## Work instructions
Print exactly the lines below between the line holding "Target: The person" and the line holding "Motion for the", inclusive, and nothing more.

=== Information provided ===

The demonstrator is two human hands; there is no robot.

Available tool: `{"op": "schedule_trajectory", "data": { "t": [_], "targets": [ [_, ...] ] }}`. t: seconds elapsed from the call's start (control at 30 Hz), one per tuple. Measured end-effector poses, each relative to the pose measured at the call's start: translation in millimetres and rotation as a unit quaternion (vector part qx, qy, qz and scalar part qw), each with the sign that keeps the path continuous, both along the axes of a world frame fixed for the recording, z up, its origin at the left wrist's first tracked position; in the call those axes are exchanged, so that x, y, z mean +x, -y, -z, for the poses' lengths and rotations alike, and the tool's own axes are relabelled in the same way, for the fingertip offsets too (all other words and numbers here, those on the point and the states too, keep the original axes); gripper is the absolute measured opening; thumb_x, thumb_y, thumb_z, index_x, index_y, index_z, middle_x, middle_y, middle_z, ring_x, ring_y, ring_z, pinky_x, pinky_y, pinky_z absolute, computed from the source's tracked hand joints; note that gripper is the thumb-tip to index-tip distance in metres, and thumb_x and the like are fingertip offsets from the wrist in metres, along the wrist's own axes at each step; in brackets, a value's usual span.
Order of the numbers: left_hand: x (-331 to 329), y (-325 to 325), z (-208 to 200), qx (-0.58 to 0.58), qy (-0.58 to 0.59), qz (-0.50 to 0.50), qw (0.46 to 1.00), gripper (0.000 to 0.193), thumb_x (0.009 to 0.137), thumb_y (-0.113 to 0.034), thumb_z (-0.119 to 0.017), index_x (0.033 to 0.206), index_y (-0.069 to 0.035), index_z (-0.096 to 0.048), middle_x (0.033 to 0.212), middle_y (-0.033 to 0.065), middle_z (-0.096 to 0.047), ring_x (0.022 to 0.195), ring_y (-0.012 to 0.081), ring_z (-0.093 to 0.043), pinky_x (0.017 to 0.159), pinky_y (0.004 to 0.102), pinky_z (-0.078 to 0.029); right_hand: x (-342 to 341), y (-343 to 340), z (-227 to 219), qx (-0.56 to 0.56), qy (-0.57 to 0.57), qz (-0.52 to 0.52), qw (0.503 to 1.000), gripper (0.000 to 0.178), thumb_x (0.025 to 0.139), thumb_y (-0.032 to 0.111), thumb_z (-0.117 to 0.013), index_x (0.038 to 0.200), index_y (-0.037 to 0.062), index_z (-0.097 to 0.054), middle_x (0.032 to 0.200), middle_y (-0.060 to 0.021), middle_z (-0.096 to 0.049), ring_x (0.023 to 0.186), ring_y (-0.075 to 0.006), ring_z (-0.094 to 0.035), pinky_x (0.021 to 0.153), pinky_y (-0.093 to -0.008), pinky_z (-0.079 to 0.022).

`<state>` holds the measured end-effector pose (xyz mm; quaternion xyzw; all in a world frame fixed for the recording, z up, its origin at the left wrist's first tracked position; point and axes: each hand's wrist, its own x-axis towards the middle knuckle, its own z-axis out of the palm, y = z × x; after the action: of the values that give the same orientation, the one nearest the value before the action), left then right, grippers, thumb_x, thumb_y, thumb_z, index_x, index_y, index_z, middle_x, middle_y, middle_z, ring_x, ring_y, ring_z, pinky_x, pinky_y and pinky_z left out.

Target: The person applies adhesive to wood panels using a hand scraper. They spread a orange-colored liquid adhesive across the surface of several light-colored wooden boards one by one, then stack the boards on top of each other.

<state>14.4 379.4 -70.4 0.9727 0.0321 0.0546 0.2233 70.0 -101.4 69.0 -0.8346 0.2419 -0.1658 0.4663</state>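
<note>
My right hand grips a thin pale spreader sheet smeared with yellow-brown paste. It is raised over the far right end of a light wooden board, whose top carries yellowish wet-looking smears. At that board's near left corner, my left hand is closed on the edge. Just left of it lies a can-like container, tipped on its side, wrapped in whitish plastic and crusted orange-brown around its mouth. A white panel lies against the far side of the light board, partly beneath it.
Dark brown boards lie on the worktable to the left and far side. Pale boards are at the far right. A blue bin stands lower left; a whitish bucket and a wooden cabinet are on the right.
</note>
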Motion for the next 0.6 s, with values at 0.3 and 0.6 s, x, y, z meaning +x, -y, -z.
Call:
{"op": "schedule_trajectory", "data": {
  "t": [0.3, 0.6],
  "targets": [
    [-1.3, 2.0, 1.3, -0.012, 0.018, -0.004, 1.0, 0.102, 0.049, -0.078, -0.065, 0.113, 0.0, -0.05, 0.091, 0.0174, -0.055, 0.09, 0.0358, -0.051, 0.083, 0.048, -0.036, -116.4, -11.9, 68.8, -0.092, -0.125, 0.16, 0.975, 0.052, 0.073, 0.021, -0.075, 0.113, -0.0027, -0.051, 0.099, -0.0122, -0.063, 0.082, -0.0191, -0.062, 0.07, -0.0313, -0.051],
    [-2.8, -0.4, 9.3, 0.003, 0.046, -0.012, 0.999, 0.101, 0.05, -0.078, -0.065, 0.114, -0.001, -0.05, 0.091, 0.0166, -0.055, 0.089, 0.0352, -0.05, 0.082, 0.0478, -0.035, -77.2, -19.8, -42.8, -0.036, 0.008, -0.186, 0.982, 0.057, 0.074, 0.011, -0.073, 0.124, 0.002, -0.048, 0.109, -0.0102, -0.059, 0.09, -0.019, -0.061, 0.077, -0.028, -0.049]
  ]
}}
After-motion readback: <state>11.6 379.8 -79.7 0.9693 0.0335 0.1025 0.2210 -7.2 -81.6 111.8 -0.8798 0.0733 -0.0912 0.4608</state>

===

## Response below
Target: The person applies adhesive to wood panels using a hand scraper. They spread a orange-colored liquid adhesive across the surface of several light-colored wooden boards one by one, then stack the boards on top of each other.

<state>14.4 379.4 -70.4 0.9727 0.0321 0.0546 0.2233 70.0 -101.4 69.0 -0.8346 0.2419 -0.1658 0.4663</state>
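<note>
My right hand grips a thin pale spreader sheet smeared with yellow-brown paste. It is raised over the far right end of a light wooden board, whose top carries yellowish wet-looking smears. At that board's near left corner, my left hand is closed on the edge. Just left of it lies a can-like container, tipped on its side, wrapped in whitish plastic and crusted orange-brown around its mouth. A white panel lies against the far side of the light board, partly beneath it.
Dark brown boards lie on the worktable to the left and far side. Pale boards are at the far right. A blue bin stands lower left; a whitish bucket and a wooden cabinet are on the right.
</note>
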Motion for the next 0.6 s, with values at 0.3 and 0.6 s, x, y, z meaning +x, -y, -z.

This exercise is done.